O. : Ça me semble être des exigences raisonnables, d'autant plus qu'avec ses revenus Rolls-Royce aurait facilement eu les moyens d'accéder à vos demandes. Pourtant, ç'a trainé les pieds pendant deux ans.

L. B. : Rolls-Royce est une corporation très riche, qui a vu ses revenus augmenter dans les dernières années et qui trouve de nouveaux marchés. En plus, Rolls-Royce a la réputation d'avoir les moteurs les plus fiables au monde. Mais faudrait pas oublier qui construit ces moteurs-là. C'est les travailleurs ! 

Oui, elle aurait eu les fonds nécessaires pour que les négos se terminent beaucoup plus vite. J'ajoute que le fait que ce soit une multinationale a pu contribuer à la longueur du processus, parce que l'employeur n'avait pas la possibilité de prendre des décisions au niveau local. Il devait toujours se référer au siège social de Rolls Royce en Grande-Bretagne. Donc, les discussions prenaient toujours plus de temps. D'ailleurs, on sait pas comment l'employeur local décrivait le syndicat à la maison-mère, mais il y a peut-être eu un peu de «friture sur la ligne», si vous voyez ce que je veux dire.

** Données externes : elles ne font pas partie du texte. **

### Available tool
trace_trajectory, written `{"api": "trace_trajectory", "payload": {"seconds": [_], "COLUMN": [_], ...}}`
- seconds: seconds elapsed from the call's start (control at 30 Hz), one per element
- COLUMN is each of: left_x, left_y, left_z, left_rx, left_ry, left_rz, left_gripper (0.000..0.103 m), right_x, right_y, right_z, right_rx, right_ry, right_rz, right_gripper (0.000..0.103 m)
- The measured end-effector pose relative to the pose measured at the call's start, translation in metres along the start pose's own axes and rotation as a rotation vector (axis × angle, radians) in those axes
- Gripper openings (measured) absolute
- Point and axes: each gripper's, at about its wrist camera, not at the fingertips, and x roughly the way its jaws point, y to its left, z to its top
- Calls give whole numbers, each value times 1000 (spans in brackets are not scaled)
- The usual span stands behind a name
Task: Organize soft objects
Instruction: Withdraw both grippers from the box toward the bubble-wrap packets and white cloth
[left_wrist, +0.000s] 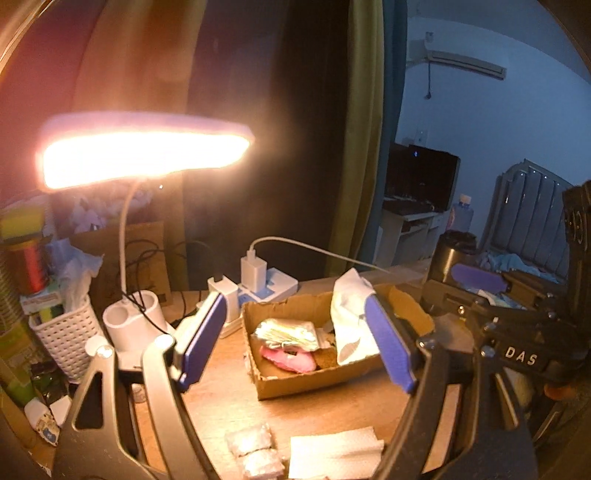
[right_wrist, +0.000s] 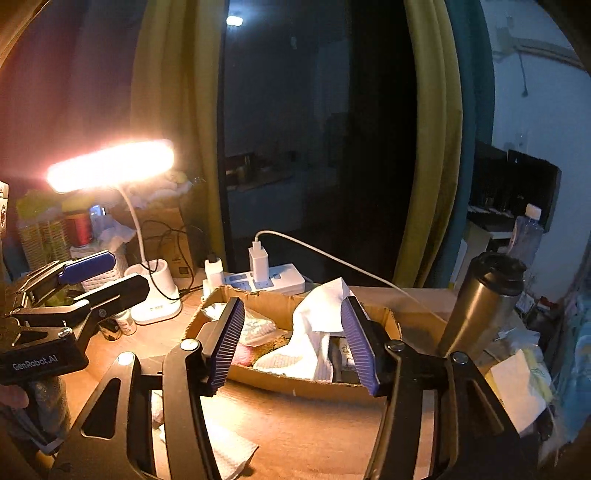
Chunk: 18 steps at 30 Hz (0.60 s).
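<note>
A shallow cardboard box sits on the wooden desk. It holds a white cloth standing up at its right, a pale folded pack and a pink soft item. My left gripper is open and empty above the desk, in front of the box. My right gripper is open and empty, close over the box's front edge. A folded white towel and small clear packets lie on the desk near me.
A lit desk lamp stands at the left with its white base. A white basket, a power strip with chargers and a steel tumbler surround the box. The right gripper's body is at the right.
</note>
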Motion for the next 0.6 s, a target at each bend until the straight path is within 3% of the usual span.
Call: {"api": "trace_trajectory", "payload": {"seconds": [0.13,0.27,0.6], "left_x": [-15,-29,-64], "left_y": [1,5,21], "left_z": [-1,-6,-28], "left_rx": [-4,-16,-35], "left_ry": [-19,-29,-41], "left_rz": [0,0,11], "left_gripper": [80,88,88], "right_x": [-12,-23,-34], "right_y": [7,15,42], "right_z": [-2,-5,-20], "right_rx": [-7,-12,-34], "right_ry": [-13,-19,2], "right_rz": [-4,-7,-7], "right_gripper": [62,63,63]}}
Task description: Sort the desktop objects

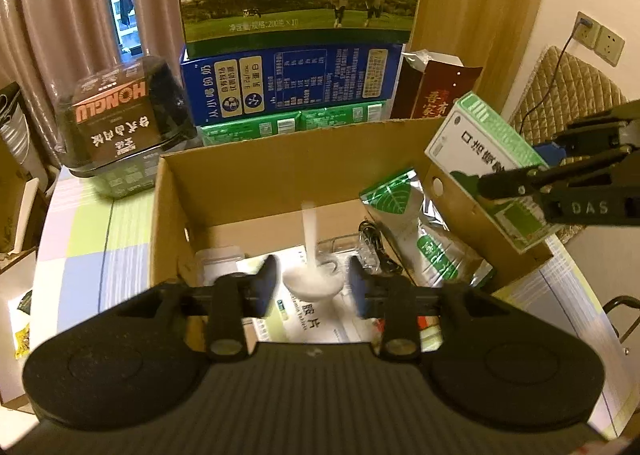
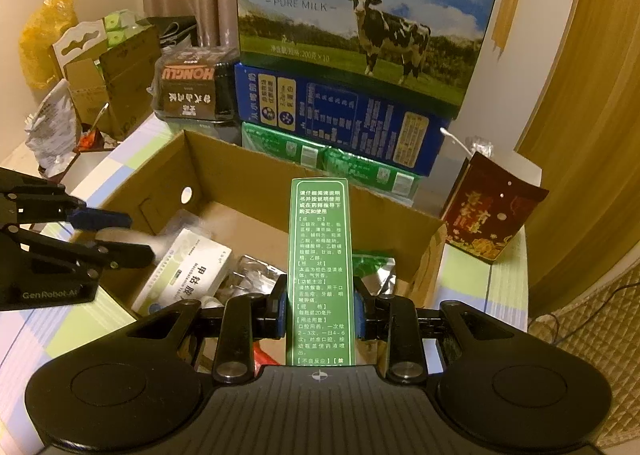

Pas certain que nos demandes ont toujours été bien représentées.

O. : Et après deux ans de ce régime-là, c'est pas une entente qui est survenue, mais un lock-out ! Même que Rolls-Royce a renvoyé le président du STTRRC pendant ce même lock-out.

L. B. : Oui, plus de six mois de lock-out. Ça faisait partie de la logique de « ligne dure ». On pense que l'employeur n'aimait pas beaucoup le climat à l'usine, avec nos membres qui portaient des chandails ou des casquettes de la CSN pour mettre de la pression. Pour la part patronale, c'était nouveau de devoir faire face à une attitude revendicatrice comme ça, parce que les dernières conventions avaient été négociées tranquillement avec les responsables américains. Là, ça brassait plus, et l'incompréhension de l'employeur l'a amené à décréter un lock-out.

Pendant le piquetage, la direction de l'usine a même engagé des agents de sécurité pour soi-disant « surveiller les installations » de l'usine. À voir des agents défiler comme ça, on trouvait que le message sous-entendu, c'était un peu « rentrez dans le rang ». Ces mois-là ont eu des impacts considérables sur les syndiqués, autant par rapport à la perte de revenus – parce qu'on se rappelle que les primes syndicales ne peuvent pas suffire à remplacer un salaire – autant par rapport à la santé mentale. Nos membres ont vécu beaucoup d'anxiété pendant cette période-là. Et le stress s'est aussi répandu aux familles. Mais, malgré tout, les syndiqués sont restés solidaires d'une manière admirable. Et, enfin, il y a quelques semaines, les deux parties se sont entendues pour demander l'arbitrage d'un conciliateur. On a été très satisfaits de son travail.

O. : Donc quels sont les gains de l'entente que vous venez de signer, avec l'aide du conciliateur ?

L. B. : On a obtenu 25 % d'augmentation sur la période de 2020 à 2028. L'employeur a aussi offert une prime à la signature de 5 500 $ à chaque employé, plus quelques milliers en rattrapage. Le régime de retraite à prestation déterminée demeure en place pour tous ceux qui partent à la retraite d'ici 2026. Après, l'employeur a accepté de reprendre les discussions pour trouver un modèle de fonds de pension qui va convenir à tout le monde. C'est une méchante amélioration, considérant qu'au départ, l'employeur voulait imposer le régime à cotisation déterminée à tous les membres.

Mais, le plus important, c'est que nos membres ont prouvé, par leur détermination, que l'usine ne peut pas fonctionner sans eux et donc qu'il ne faut jamais les laisser de côté, eux et leur  syndicat, lorsqu'il est temps de prendre des décisions importantes.